▸ **Problem details**: For this exercise, repeat the listing below from its first line through the line containing "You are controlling", exactly as written.

▸ **Data excerpt**:
:::::

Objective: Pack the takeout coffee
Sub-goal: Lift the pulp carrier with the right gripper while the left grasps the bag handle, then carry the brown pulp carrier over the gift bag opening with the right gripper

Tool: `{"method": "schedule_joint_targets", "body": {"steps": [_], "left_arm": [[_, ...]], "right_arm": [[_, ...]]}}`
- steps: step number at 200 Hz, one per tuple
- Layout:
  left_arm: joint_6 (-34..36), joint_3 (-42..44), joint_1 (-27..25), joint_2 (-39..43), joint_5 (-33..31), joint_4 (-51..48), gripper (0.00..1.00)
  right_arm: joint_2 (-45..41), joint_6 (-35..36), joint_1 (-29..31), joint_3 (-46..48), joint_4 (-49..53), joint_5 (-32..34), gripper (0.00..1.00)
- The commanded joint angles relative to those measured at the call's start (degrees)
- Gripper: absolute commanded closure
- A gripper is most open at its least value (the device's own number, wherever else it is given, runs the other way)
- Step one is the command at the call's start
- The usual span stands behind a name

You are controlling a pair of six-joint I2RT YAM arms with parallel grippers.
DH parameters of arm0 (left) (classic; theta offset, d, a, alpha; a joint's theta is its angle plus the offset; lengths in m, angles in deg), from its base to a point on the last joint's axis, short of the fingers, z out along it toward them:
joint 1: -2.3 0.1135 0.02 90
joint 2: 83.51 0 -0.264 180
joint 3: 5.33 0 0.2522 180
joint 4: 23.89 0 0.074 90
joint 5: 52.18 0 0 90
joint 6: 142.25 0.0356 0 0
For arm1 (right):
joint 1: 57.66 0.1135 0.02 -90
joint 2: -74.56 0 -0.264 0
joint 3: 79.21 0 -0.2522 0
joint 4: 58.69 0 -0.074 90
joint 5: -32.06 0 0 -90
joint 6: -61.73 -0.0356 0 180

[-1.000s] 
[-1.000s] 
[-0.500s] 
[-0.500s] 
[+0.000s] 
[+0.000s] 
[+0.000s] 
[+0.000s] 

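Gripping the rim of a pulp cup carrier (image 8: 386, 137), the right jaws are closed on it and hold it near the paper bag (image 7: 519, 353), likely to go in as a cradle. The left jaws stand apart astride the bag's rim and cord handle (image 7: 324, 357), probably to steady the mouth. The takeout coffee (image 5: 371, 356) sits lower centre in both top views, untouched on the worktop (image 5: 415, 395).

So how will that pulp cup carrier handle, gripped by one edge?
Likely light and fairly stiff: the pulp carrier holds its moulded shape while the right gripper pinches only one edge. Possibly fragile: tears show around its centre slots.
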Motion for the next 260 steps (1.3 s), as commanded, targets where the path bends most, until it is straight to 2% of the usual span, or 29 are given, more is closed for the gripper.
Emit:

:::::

▸ **Answer space**:
Objective: Pack the takeout coffee
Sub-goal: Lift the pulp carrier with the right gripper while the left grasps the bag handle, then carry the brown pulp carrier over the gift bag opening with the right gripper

Tool: `{"method": "schedule_joint_targets", "body": {"steps": [_], "left_arm": [[_, ...]], "right_arm": [[_, ...]]}}`
- steps: step number at 200 Hz, one per tuple
- Layout:
  left_arm: joint_6 (-34..36), joint_3 (-42..44), joint_1 (-27..25), joint_2 (-39..43), joint_5 (-33..31), joint_4 (-51..48), gripper (0.00..1.00)
  right_arm: joint_2 (-45..41), joint_6 (-35..36), joint_1 (-29..31), joint_3 (-46..48), joint_4 (-49..53), joint_5 (-32..34), gripper (0.00..1.00)
- The commanded joint angles relative to those measured at the call's start (degrees)
- Gripper: absolute commanded closure
- A gripper is most open at its least value (the device's own number, wherever else it is given, runs the other way)
- Step one is the command at the call's start
- The usual span stands behind a name

You are controlling a pair of six-joint I2RT YAM arms with parallel grippers.

The exercise has been finished.